• Your objective
Your answer is the lines below, exactly, from the one that contains "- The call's" through the one that contains "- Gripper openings", both included.
(Given data begins)
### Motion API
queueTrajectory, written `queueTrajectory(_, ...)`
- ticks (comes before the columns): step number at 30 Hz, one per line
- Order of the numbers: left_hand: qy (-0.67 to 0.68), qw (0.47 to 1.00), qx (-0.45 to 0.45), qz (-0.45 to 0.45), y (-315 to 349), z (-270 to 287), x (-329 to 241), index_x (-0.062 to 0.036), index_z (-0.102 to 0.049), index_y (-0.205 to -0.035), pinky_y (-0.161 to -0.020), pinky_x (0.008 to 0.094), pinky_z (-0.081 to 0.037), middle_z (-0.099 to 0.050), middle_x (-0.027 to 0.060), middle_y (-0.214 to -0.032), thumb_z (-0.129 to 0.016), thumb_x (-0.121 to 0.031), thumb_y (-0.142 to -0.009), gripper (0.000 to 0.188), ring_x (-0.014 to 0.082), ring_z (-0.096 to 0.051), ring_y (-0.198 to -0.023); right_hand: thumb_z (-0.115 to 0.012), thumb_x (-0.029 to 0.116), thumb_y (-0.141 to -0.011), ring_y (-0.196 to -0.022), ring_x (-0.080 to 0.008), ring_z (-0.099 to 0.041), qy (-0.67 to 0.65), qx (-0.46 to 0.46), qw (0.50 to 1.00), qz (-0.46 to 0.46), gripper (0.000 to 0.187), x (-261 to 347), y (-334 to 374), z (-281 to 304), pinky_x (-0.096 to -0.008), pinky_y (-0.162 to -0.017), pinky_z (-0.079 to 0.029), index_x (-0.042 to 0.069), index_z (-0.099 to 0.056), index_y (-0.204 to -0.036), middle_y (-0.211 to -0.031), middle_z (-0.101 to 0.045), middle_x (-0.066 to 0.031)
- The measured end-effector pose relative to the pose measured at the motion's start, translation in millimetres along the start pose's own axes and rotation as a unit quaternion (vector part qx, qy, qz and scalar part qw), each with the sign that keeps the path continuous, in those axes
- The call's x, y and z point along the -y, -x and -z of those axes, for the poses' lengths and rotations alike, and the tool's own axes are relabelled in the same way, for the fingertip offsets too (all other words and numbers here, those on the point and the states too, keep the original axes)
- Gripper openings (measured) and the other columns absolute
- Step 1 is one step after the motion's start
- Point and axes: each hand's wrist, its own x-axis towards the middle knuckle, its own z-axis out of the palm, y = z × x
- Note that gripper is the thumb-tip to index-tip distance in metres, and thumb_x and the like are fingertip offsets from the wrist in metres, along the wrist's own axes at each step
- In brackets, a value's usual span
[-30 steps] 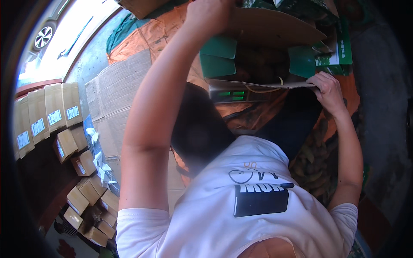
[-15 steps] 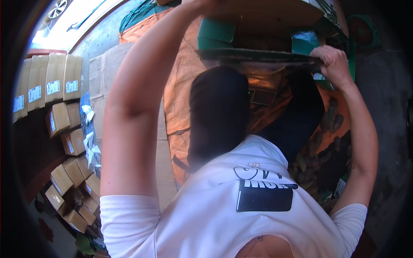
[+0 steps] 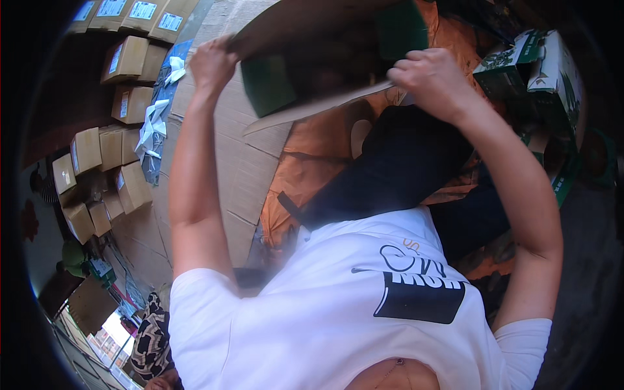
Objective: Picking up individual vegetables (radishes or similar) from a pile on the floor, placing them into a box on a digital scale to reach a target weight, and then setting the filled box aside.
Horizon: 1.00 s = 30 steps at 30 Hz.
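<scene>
A cardboard box (image 3: 292, 29) with raised flaps hangs tilted between my hands at the top of the head view. Brown cardboard shows on its long flaps, while its short flaps (image 3: 268, 88) are green. My left hand (image 3: 213, 65) is closed on the box's left edge, the fingers partly hidden. At the near right corner, my right hand (image 3: 429, 81) grips the rim of the near long flap. The inside of the box is dark, and I cannot make out its contents. Below it are my bent legs in dark trousers (image 3: 390, 169).
Green-and-white cartons (image 3: 552, 71) stand at the right. Several taped brown boxes (image 3: 130, 55) line the left side, many with white labels. Flattened cardboard (image 3: 227, 175) and an orange sheet (image 3: 309, 169) cover the floor. Another person's patterned sleeve (image 3: 153, 338) shows at lower left.
The box has swung leftward from over my knees, still held in both hands. My view and body have turned, so the stacked brown boxes appear higher and the green-and-white cartons come into view.
</scene>
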Motion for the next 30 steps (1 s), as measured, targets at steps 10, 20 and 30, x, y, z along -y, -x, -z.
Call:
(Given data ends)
• Reply to the task
- The call's x, y and z point along the -y, -x and -z of those axes, for the poses' lengths and rotations alike, and the tool's own axes are relabelled in the same way, for the fingertip offsets too (all other words and numbers here, those on the point and the states too, keep the original axes)
- Gripper openings (measured) and the other columns absolute

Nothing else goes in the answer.